• Task statement: Please repeat the entire listing verbatim and keep the pictures out.

• Information supplied:
+++
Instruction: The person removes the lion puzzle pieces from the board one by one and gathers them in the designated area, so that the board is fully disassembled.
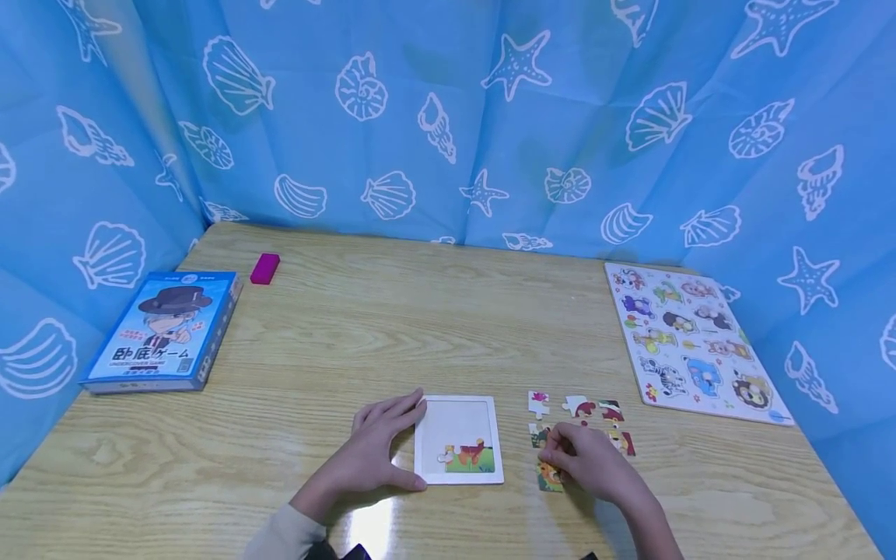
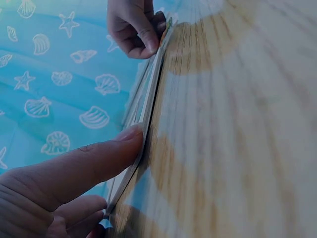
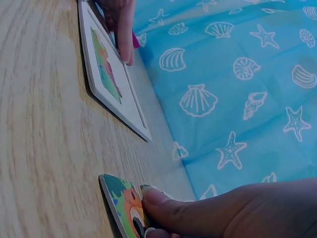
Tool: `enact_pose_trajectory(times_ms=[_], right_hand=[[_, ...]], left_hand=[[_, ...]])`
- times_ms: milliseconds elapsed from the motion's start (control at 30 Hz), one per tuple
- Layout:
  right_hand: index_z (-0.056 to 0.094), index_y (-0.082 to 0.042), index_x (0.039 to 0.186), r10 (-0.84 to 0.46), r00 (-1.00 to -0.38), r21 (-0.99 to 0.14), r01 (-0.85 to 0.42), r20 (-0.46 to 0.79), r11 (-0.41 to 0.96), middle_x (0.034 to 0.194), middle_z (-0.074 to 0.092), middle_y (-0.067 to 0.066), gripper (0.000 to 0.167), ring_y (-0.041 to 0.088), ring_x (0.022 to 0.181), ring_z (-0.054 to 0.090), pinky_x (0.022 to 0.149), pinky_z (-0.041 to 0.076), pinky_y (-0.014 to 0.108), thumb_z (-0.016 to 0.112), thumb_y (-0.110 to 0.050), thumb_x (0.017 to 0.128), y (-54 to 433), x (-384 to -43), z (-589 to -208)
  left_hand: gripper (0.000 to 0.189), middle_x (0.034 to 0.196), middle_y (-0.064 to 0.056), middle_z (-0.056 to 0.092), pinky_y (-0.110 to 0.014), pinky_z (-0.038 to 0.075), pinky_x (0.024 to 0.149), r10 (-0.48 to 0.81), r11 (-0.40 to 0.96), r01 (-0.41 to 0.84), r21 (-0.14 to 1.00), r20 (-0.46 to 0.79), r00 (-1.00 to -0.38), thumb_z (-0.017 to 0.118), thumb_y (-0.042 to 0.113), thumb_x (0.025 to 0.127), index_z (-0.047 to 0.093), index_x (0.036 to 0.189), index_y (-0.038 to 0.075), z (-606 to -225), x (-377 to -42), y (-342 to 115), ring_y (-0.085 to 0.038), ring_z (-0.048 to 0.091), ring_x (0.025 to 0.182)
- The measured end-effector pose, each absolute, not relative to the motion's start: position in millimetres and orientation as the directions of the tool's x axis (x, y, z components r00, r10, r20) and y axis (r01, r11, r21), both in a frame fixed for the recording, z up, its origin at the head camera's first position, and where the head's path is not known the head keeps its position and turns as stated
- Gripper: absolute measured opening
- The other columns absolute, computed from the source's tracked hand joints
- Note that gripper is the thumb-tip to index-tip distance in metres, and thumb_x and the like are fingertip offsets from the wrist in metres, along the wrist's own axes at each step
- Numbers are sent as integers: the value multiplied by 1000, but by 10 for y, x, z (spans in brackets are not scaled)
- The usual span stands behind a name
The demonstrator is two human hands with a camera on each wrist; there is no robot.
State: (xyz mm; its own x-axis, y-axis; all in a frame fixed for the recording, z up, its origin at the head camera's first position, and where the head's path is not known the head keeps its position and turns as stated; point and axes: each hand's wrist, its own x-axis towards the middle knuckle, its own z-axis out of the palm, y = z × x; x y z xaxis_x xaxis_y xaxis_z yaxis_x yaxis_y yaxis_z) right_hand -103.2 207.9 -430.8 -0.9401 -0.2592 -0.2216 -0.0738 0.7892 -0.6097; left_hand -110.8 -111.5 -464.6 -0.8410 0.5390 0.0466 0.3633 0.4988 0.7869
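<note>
A square white puzzle tray [image 1: 448,416] lies on the table with a few joined pieces [image 1: 470,457] in its lower right, showing green ground and a red-brown figure. My left hand [image 1: 381,447] rests at the tray's left side, fingertips at the upper corner and thumb at the lower one. In the left wrist view the thumb [image 2: 109,161] presses along the tray's edge. To the right of the tray, my right hand [image 1: 588,459] pinches a puzzle piece [image 1: 549,477] with an orange figure on green. Its thumb [image 3: 173,208] covers part of that piece in the right wrist view.
Several loose puzzle pieces [image 1: 538,403] lie around the right hand, some partly hidden under it. An animal picture board [image 1: 693,342] lies at the right. A blue game box [image 1: 164,330] and a magenta block [image 1: 265,268] are at the left. A blue shell-print curtain [image 1: 434,117] encloses the table's back and sides.
</note>
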Motion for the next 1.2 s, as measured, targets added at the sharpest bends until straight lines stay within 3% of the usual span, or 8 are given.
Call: enact_pose_trajectory(times_ms=[200,567,767,967,1200], right_hand=[[58,-11,78,-226,-947,-614,-39,-230,789,61,52,-4,15,11,53,48,49,40,24,69,-14,87,2055,-1021,-4296],[59,-11,81,-165,-967,-574,-25,-193,818,69,52,-3,12,13,63,46,56,38,26,70,-14,86,1988,-1025,-4106],[60,-11,82,-286,-954,-624,-169,-91,763,66,49,-5,10,9,58,43,52,37,24,69,-11,87,1814,-1083,-4099],[60,-8,87,-397,-914,-697,-230,-85,679,66,50,-5,9,7,53,48,46,40,23,69,-9,86,1579,-1136,-4205],[64,-9,85,-504,-862,-724,-312,-57,615,65,52,-8,8,2,54,45,50,38,21,70,-13,86,1374,-1185,-4277]], left_hand=[[101,152,-15,25,-56,6,103,535,500,356,789,42,-844,87,36,63,38,141,-5,-4629,-1109,-1107,-38,21,135],[100,152,-15,25,-56,7,103,533,513,362,778,41,-845,87,35,63,38,141,-5,-4629,-1113,-1102,-38,22,135],[100,152,-15,26,-56,6,103,533,518,366,773,43,-845,87,35,62,38,140,-4,-4636,-1117,-1101,-38,22,135],[100,152,-14,26,-55,7,103,530,512,366,777,50,-847,87,35,62,39,140,-4,-4651,-1116,-1111,-37,23,134],[98,152,-14,27,-56,8,102,524,513,365,777,54,-850,87,35,63,40,140,-4,-4643,-1112,-1111,-37,23,134]])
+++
• Answer to this task:
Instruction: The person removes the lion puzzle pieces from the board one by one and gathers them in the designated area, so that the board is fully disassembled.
Tool: `enact_pose_trajectory(times_ms=[_], right_hand=[[_, ...]], left_hand=[[_, ...]])`
- times_ms: milliseconds elapsed from the motion's start (control at 30 Hz), one per tuple
- Layout:
  right_hand: index_z (-0.056 to 0.094), index_y (-0.082 to 0.042), index_x (0.039 to 0.186), r10 (-0.84 to 0.46), r00 (-1.00 to -0.38), r21 (-0.99 to 0.14), r01 (-0.85 to 0.42), r20 (-0.46 to 0.79), r11 (-0.41 to 0.96), middle_x (0.034 to 0.194), middle_z (-0.074 to 0.092), middle_y (-0.067 to 0.066), gripper (0.000 to 0.167), ring_y (-0.041 to 0.088), ring_x (0.022 to 0.181), ring_z (-0.054 to 0.090), pinky_x (0.022 to 0.149), pinky_z (-0.041 to 0.076), pinky_y (-0.014 to 0.108), thumb_z (-0.016 to 0.112), thumb_y (-0.110 to 0.050), thumb_x (0.017 to 0.128), y (-54 to 433), x (-384 to -43), z (-589 to -208)
  left_hand: gripper (0.000 to 0.189), middle_x (0.034 to 0.196), middle_y (-0.064 to 0.056), middle_z (-0.056 to 0.092), pinky_y (-0.110 to 0.014), pinky_z (-0.038 to 0.075), pinky_x (0.024 to 0.149), r10 (-0.48 to 0.81), r11 (-0.40 to 0.96), r01 (-0.41 to 0.84), r21 (-0.14 to 1.00), r20 (-0.46 to 0.79), r00 (-1.00 to -0.38), thumb_z (-0.017 to 0.118), thumb_y (-0.042 to 0.113), thumb_x (0.025 to 0.127), index_z (-0.047 to 0.093), index_x (0.036 to 0.189), index_y (-0.038 to 0.075), z (-606 to -225), x (-377 to -42), y (-342 to 115), ring_y (-0.085 to 0.038), ring_z (-0.048 to 0.091), ring_x (0.025 to 0.182)
- The measured end-effector pose, each absolute, not relative to the motion's start: position in millimetres and orientation as the directions of the tool's x axis (x, y, z components r00, r10, r20) and y axis (r01, r11, r21), both in a frame fixed for the recording, z up, its origin at the head camera's first position, and where the head's path is not known the head keeps its position and turns as stated
- Gripper: absolute measured opening
- The other columns absolute, computed from the source's tracked hand joints
- Note that gripper is the thumb-tip to index-tip distance in metres, and thumb_x and the like are fingertip offsets from the wrist in metres, along the wrist's own axes at each step
- Numbers are sent as integers: the value multiplied by 1000, but by 10 for y, x, z (spans in brackets are not scaled)
- The usual span stands behind a name
The demonstrator is two human hands with a camera on each wrist; there is no robot.
State: (xyz mm; its own x-axis, y-axis; all in a frame fixed for the recording, z up, its origin at the head camera's first position, and where the head's path is not known the head keeps its position and turns as stated; point and axes: each hand's wrist, its own x-axis towards the middle knuckle, its own z-axis out of the palm, y = z × x; x y z xaxis_x xaxis_y xaxis_z yaxis_x yaxis_y yaxis_z) right_hand -103.2 207.9 -430.8 -0.9401 -0.2592 -0.2216 -0.0738 0.7892 -0.6097; left_hand -110.8 -111.5 -464.6 -0.8410 0.5390 0.0466 0.3633 0.4988 0.7869
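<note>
A square white puzzle tray [image 1: 448,416] lies on the table with a few joined pieces [image 1: 470,457] in its lower right, showing green ground and a red-brown figure. My left hand [image 1: 381,447] rests at the tray's left side, fingertips at the upper corner and thumb at the lower one. In the left wrist view the thumb [image 2: 109,161] presses along the tray's edge. To the right of the tray, my right hand [image 1: 588,459] pinches a puzzle piece [image 1: 549,477] with an orange figure on green. Its thumb [image 3: 173,208] covers part of that piece in the right wrist view.
Several loose puzzle pieces [image 1: 538,403] lie around the right hand, some partly hidden under it. An animal picture board [image 1: 693,342] lies at the right. A blue game box [image 1: 164,330] and a magenta block [image 1: 265,268] are at the left. A blue shell-print curtain [image 1: 434,117] encloses the table's back and sides.
</note>
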Motion for the next 1.2 s, as measured, targets added at the sharpest bends until straight lines stay within 3% of the usual span, or 8 are given.
Call: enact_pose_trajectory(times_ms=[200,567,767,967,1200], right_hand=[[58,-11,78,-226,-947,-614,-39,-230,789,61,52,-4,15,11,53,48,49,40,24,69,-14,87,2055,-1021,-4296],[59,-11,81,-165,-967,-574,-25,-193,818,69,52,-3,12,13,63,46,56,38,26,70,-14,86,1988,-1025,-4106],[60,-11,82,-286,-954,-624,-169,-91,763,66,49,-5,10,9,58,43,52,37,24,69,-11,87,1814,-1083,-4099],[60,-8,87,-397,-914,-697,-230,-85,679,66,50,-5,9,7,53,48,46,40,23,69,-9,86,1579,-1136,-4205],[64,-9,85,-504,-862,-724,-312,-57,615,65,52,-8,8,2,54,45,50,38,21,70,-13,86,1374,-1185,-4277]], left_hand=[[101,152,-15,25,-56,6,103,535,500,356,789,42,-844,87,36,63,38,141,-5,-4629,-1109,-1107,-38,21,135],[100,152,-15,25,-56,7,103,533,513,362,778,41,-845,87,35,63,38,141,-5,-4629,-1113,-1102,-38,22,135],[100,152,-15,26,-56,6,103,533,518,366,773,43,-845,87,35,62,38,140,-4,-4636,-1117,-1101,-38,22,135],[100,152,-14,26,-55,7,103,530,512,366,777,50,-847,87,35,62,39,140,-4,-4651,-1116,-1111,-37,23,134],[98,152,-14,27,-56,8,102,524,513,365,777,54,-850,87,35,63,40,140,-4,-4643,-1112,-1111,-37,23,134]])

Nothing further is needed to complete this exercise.